Data extract:

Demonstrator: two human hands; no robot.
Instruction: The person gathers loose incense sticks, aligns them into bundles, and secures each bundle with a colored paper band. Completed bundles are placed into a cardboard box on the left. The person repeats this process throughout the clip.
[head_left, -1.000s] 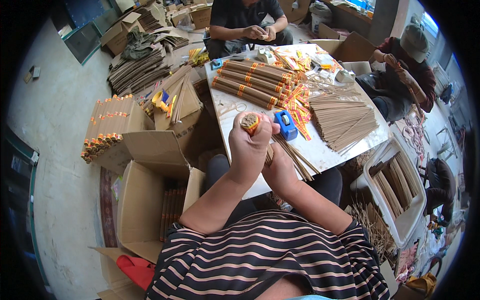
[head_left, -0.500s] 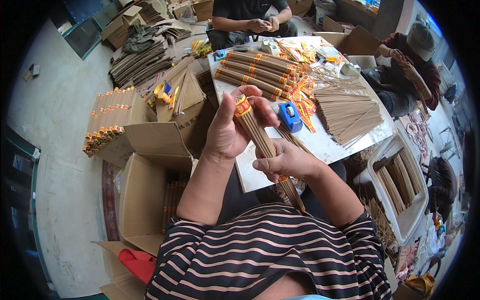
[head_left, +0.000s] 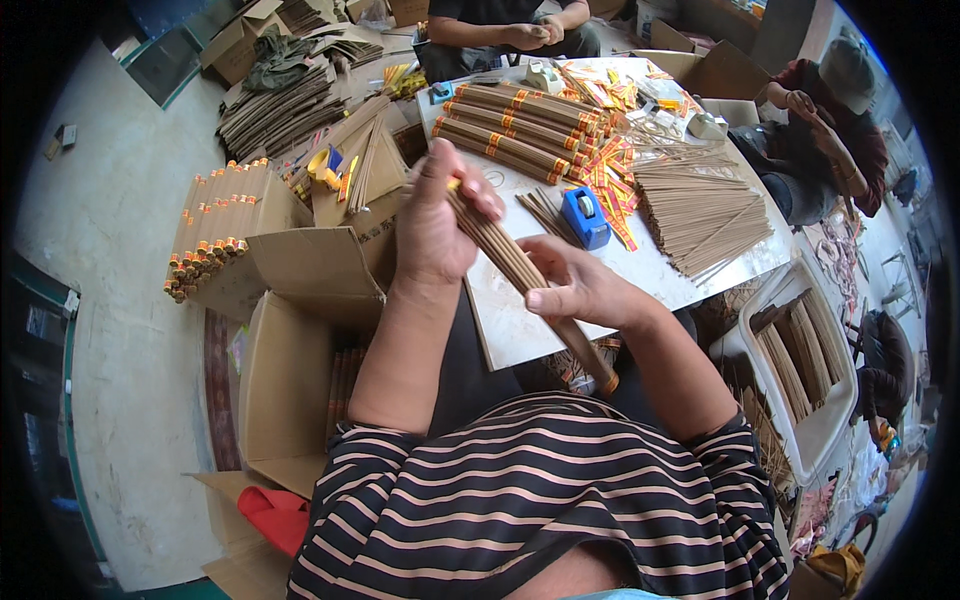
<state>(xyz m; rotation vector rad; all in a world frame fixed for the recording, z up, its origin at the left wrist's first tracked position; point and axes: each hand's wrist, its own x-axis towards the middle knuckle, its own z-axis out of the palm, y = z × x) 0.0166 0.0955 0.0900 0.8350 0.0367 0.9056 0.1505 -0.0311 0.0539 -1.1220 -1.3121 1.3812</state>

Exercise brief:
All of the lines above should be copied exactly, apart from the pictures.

Task answer:
Demonstrator: two human hands; no robot.
Instruction: The person gathers loose incense sticks, aligns them into bundles, and secures each bundle with a colored paper band. Completed bundles are placed into a cardboard box on the left. The person repeats this process throughout the clip.
[head_left, -1.000s] 
[head_left, -0.500s] 
[head_left, +0.000s] 
<state>(xyz m; rotation vector rad; all in a world frame fixed for the recording, z up, its origin at the left wrist's first tracked position; point and axes: each hand's wrist, its own x-axis towards the middle knuckle, its own z-axis out of the palm, y = z × x) 0.0166 0.0955 0.0900 0.8350 0.0367 0.9056 0.1505 -0.0311 0.0539 -1.1220 -1.3121 1.3812</state>

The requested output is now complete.